MLA for Whitehorse Porter Creek West
- In office 1986–1992
- Preceded by: Andy Philipsen
- Succeeded by: riding dissolved

MLA for Porter Creek South
- In office 1992–1996
- Preceded by: first member
- Succeeded by: Pat Duncan

Personal details
- Born: May 25, 1952 (age 73) Dawson City, Yukon
- Party: Progressive Conservative → Independent Alliance
- Occupation: nurse

= Alan Nordling =

Canadian politician

Alan Ronald Nordling (born May 25, 1952) is a former Canadian politician who represented the electoral district of Whitehorse Porter Creek West from 1986 to 1992 and Porter Creek South from 1992 to 1996, in the Yukon Legislative Assembly. He was a member of the Yukon Progressive Conservative Party.

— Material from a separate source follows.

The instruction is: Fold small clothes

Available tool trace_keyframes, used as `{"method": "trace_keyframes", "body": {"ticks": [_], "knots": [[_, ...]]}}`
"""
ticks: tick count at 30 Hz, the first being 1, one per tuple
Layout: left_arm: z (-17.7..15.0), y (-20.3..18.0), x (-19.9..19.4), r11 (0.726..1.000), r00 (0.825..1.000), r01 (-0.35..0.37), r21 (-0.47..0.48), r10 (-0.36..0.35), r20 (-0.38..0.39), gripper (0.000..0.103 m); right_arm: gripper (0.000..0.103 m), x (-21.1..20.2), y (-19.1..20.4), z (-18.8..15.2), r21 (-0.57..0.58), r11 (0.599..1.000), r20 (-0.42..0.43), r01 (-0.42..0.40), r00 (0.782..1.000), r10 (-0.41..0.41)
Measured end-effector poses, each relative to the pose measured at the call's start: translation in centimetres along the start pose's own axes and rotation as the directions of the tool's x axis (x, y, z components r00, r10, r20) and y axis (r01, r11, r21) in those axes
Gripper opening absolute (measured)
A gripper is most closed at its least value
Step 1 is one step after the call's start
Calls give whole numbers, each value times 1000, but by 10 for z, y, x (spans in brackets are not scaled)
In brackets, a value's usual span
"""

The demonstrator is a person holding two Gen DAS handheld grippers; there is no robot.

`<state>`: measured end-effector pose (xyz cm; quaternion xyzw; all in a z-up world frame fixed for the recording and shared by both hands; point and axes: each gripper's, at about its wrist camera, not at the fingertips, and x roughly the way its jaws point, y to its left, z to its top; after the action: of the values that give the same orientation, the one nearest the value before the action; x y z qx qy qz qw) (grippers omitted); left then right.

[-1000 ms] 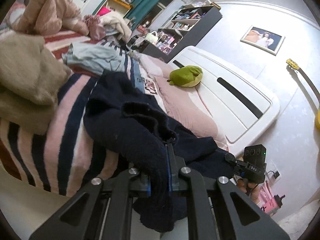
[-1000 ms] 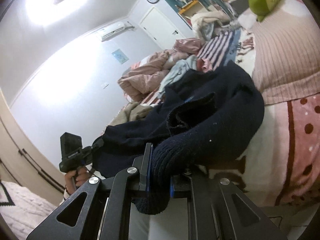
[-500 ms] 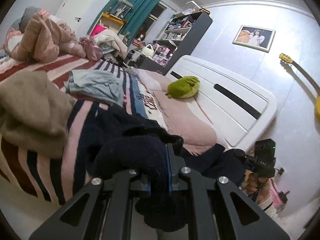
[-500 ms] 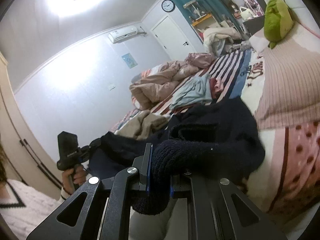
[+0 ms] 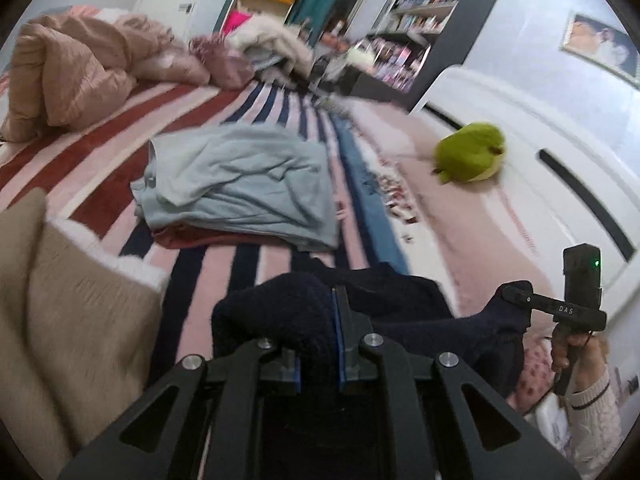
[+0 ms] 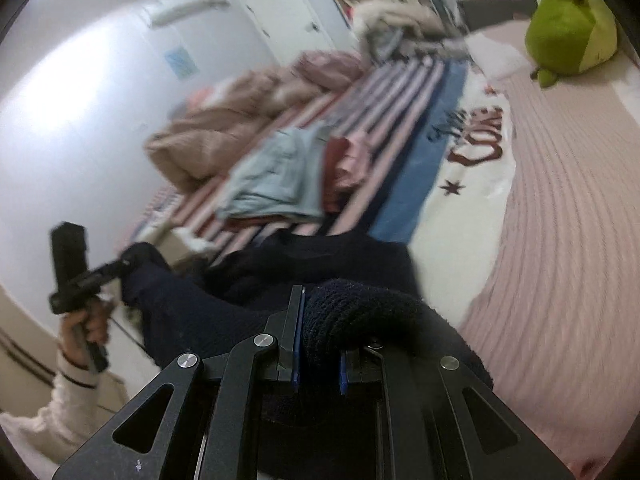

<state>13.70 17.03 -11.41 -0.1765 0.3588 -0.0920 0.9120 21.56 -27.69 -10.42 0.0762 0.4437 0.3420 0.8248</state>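
A dark navy knit garment [image 5: 384, 300] hangs between my two grippers over the near edge of the bed. My left gripper [image 5: 318, 312] is shut on one thick bunched end of it. My right gripper [image 6: 320, 312] is shut on the other bunched end [image 6: 360, 312]. The right gripper also shows in the left wrist view [image 5: 520, 300], and the left gripper in the right wrist view [image 6: 120, 266], each with navy cloth in its tip. The middle of the garment sags onto the striped bedspread [image 5: 224, 264].
A light blue folded garment [image 5: 240, 184] lies on a dark red one in mid-bed. A beige fleece [image 5: 60, 320] lies at near left. A pink duvet heap [image 5: 72, 76], a green plush toy [image 5: 472, 156] and a white headboard [image 5: 540, 168] lie beyond.
Both grippers have risen and tilted, still holding the navy garment. The garment has been pulled off the bed middle toward the near edge and now lies lower and more bunched.
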Motion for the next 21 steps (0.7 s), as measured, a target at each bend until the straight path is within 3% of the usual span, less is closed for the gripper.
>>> {"method": "trace_keyframes", "body": {"ticks": [3,4,5,6,8,10,12,13,15,16,17,18,19,21], "knots": [[10,13,41,1000,996,-11,-22,10,-86,14,11,37,-23,12,37,998,-76,40,996,-37],[11,16,53,999,993,-5,-31,1,-120,22,11,47,-30,15,57,997,-102,42,994,-36],[11,19,61,999,989,6,-42,-13,-150,35,20,55,-36,14,80,996,-130,32,991,-22],[9,21,64,998,984,37,-53,-46,-174,41,31,59,-40,12,94,995,-150,19,989,-5],[5,21,56,995,980,91,-47,-98,-173,59,46,57,-40,6,79,997,-175,2,985,11],[2,17,37,994,983,106,4,-105,-152,64,53,46,-36,2,48,999,-171,10,985,-2],[-1,12,16,992,986,111,60,-102,-135,65,68,25,-29,-1,7,999,-134,54,990,-52],[-3,9,5,988,984,131,81,-120,-132,65,69,16,-25,-2,-11,998,-112,60,992,-61],[-7,2,-6,979,978,171,108,-155,-139,65,68,0,-13,-5,-43,999,-72,22,997,-25],[-11,-4,-8,974,974,187,128,-168,-150,57,66,-5,-7,-7,-54,998,-65,-12,998,8],[-15,-11,-7,970,973,192,150,-168,-161,44,60,-7,-1,-10,-60,997,-58,-54,997,51],[-20,-19,-2,967,972,189,174,-159,-174,39,51,-4,3,-13,-61,995,-60,-75,996,71],[-24,-25,8,966,970,183,181,-148,-192,37,46,4,8,-16,-67,995,-79,-79,994,74],[-27,-28,28,971,966,179,155,-144,-215,37,25,26,11,-20,-84,995,-131,-49,991,38]]}}
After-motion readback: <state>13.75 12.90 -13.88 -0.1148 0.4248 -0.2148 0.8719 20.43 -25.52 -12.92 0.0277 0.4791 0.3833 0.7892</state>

Nordling was first elected to the legislature in a by-election on February 10, 1986. He sat as a member of the Yukon Progressive Conservative Party until 1991, when he was one of two MLAs, along with Bea Firth, who quit the caucus in protest against the party's change of name to the Yukon Party. Firth and Nordling thereafter sat as the only members of the Independent Alliance. Nordling later rejoined the Yukon Party and ran in the 1996 election as a Yukon Party candidate, but was defeated by Yukon Liberal Party candidate Pat Duncan.